The Imprinted loci at Tsix/Xist and H19/Igf2r reveal striking regions of technique dependent 5hmC variance
In the course of our global analysis, we found that two of the most widely studied imprinted loci, H19/Igfr2 and Tsix/Xist were also highly variable in their 5hmC patterns in a technique dependant manner (Figure 5). The epigenetic landscape at imprinted loci is thought to be particularly important for the maintenance of particular expression states and it is therefore crucial that quantitative DNA modification levels can be measured. Not only do the 5hmC patterns differ in the datasets reported here, but these same regions also differ when we analyse previously published datasets from a study investigating the changes to mouse liver 5hmC following exposure to the non-genotoxic carcinogen, phenobarbital (25) (Supplementary Figure S10). For the Tsix/Xist locus, these differences can be attributed to the aforementioned alignment with regions of simple repeats (Figure 5b). Although the large region of hmeDIP specific 5hmC enrichment between the H19 and Igf2r genes did not align to many simple repeats, there is an enrichment of TC simple repeats towards the 3′-end of the locus (Figure 5a, simple repeats; red box) (Supplementary Figure S11). gRES-qPCR at these loci reveals that hMeSeal enrichment appears to best represent the true hydroxymethylome over these repetitive regions (Figure 5). Interestingly, the strong region of hmeDIP specific enrichment at the H19/Igf2r locus is also seen to be strongly enriched for the 5mC modification following immunoprecipitation with antibodies specific for the 5mC mark (methyl-DNA immunoprecipitation; MeDIP, Supplementary Figure S12), which can be independently validated as 5mC enriched by gRES-qPCR (between 37–49% and 46–62% 5mC at four MspI sites at these loci in brain and liver, respectively; Figure 5). As dot blot analysis has previously shown that the 5hmC antibody harbours no specificity towards 5mC modified DNA sequences, and vice versa (26), it is unlikely that the 5hmC antibody is cross reacting to the 5mC mark. Therefore, this region may exhibit a strong 5hmC signal following hmeDIP enrichment due to the high levels of repetitive sequence at this locus.
Figure 5.
Imprinted loci at the H19/Igf2r (a) and Tsix/Xist (b) genes contain strong regions of technique dependant enrichment bias.
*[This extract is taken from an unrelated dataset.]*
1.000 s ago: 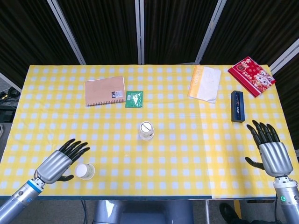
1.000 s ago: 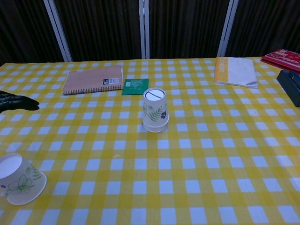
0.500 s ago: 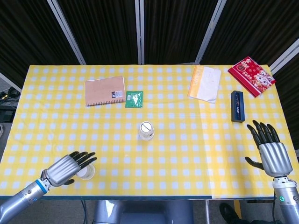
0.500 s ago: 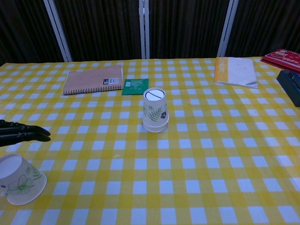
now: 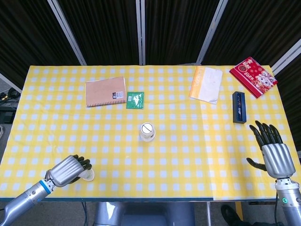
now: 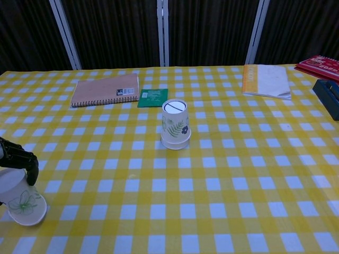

Microarray data is plotted as describe earlier for Figure 3d. Enrichment by hmeDIP = purple track, hMeSeal= blue track, regions of depletion = grey in both tracks, hmeDIP bias = green track, hMeSeal bias = red track. Genes are displayed below as blue bars and simple repeats as black bars. The simple repeat highlighted in red refers to a region of TC tandem repeats. Boxed areas represent regions validated independently by gRES-qPCR (see description in Figure 4d).
DISCUSSION
Since its ‘re-discovery’ in 2009, research involving 5-hydroxymethylated DNA has increased at an incredible rate (for a review see (6)). The field has been driven by a marked increase in the number of potential tools for analysing the mark, each with its particular set of advantages and disadvantages (for a recent review see (5)). With our knowledge of the 5hmC modification expanding rapidly, comparison of 5hmC enrichment techniques is timely. In this study, we compared three widely used affinity-based techniques for 5hmC purification (antibody-based, chemical capture-based and JBP-1 affinity-based techniques) across mouse tissues containing either high (whole brain) or moderate (liver) levels of the modification. Generally, it was noted that both the antibody (hmeDIP) and chemical capture (hMeSeal)-based techniques were very similar in their genome-wide enrichments of the 5hmC modification (enriched over genic loci, depleted over TSSs) and exhibited high levels of tissue specificity as well as low levels of inter-individual variation (Figure 1b–d). In contrast, the 5hmC patterns generated through affinity-based enrichment with the trypanosome JBP-1 protein differed significantly (Figure 1b–d and Supplementary Figures S2, S3 and S6). In agreement with previous reports, there was a slight bias towards CpG-rich regions of the genome in the hmeDIP-based technique (31) (Supplementary Figures S5); however, these differences did not extend to CpG islands, which remain largely modification free in the tissues examined (Figure 1g).
Analysis of the chromatin modifications which are associated with peaks of 5hmC following enrichment by the three affinity-based purification techniques once more revealed the similar nature of the 5hmC landscapes generated following hmeDIP and hMeSeal. In the hmeDIP and hMeSeal datasets, 5hmC was seen to overlap with regions marked by H3K36me3 (a genic mark of active transcription) as well as both poised (H3K4me1+/H3K27ac−) and active (H3K4me1+/H3K27ac+) enhancers and CTCF sites, a result previously reported by others (41,45). In all cases, the hMeSeal-based enrichment showed elevated levels of enrichments between the DNA modification and the histone marks which may represent a superior method of 5hmC enrichment. 5hmC patterns generated following JBP-1 affinity-based methods failed to relate these same chromatin states, once more revealing the shortcoming of using such an approach to study the 5hmC modification.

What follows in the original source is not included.